• _AIM OF THE TASK_: Every line of the data needs to be returned exactly.
::::
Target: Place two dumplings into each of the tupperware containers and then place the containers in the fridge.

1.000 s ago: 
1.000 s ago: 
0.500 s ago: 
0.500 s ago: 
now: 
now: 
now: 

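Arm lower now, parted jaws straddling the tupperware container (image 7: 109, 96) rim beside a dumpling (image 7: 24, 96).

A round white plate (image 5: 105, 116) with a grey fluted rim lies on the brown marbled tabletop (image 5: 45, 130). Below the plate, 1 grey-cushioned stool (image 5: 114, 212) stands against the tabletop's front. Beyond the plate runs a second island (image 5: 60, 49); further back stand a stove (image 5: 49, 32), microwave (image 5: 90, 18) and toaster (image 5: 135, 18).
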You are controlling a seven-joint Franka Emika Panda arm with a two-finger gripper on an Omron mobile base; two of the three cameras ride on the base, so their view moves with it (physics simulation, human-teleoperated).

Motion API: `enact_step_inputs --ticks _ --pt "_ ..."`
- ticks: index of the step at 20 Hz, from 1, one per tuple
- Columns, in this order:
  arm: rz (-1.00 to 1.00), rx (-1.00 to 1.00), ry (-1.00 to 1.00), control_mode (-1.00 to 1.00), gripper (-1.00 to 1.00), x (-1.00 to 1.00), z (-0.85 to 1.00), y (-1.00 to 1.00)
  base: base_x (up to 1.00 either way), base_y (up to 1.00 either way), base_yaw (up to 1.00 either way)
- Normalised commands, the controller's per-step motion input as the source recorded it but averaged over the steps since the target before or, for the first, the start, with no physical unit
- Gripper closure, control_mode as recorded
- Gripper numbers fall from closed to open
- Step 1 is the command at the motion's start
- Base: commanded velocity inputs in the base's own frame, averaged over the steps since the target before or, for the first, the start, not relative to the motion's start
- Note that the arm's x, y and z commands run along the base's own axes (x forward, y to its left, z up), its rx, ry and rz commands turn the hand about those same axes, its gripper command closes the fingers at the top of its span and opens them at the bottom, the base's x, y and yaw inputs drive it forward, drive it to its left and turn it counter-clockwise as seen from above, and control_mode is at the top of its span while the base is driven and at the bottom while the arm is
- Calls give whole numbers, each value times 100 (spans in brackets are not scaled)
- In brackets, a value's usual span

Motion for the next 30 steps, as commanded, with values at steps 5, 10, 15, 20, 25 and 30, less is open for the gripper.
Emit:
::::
• _ANSWER TO THIS TASK_:
Target: Place two dumplings into each of the tupperware containers and then place the containers in the fridge.

1.000 s ago: 
1.000 s ago: 
0.500 s ago: 
0.500 s ago: 
now: 
now: 
now: 

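Arm lower now, parted jaws straddling the tupperware container (image 7: 109, 96) rim beside a dumpling (image 7: 24, 96).

A round white plate (image 5: 105, 116) with a grey fluted rim lies on the brown marbled tabletop (image 5: 45, 130). Below the plate, 1 grey-cushioned stool (image 5: 114, 212) stands against the tabletop's front. Beyond the plate runs a second island (image 5: 60, 49); further back stand a stove (image 5: 49, 32), microwave (image 5: 90, 18) and toaster (image 5: 135, 18).
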You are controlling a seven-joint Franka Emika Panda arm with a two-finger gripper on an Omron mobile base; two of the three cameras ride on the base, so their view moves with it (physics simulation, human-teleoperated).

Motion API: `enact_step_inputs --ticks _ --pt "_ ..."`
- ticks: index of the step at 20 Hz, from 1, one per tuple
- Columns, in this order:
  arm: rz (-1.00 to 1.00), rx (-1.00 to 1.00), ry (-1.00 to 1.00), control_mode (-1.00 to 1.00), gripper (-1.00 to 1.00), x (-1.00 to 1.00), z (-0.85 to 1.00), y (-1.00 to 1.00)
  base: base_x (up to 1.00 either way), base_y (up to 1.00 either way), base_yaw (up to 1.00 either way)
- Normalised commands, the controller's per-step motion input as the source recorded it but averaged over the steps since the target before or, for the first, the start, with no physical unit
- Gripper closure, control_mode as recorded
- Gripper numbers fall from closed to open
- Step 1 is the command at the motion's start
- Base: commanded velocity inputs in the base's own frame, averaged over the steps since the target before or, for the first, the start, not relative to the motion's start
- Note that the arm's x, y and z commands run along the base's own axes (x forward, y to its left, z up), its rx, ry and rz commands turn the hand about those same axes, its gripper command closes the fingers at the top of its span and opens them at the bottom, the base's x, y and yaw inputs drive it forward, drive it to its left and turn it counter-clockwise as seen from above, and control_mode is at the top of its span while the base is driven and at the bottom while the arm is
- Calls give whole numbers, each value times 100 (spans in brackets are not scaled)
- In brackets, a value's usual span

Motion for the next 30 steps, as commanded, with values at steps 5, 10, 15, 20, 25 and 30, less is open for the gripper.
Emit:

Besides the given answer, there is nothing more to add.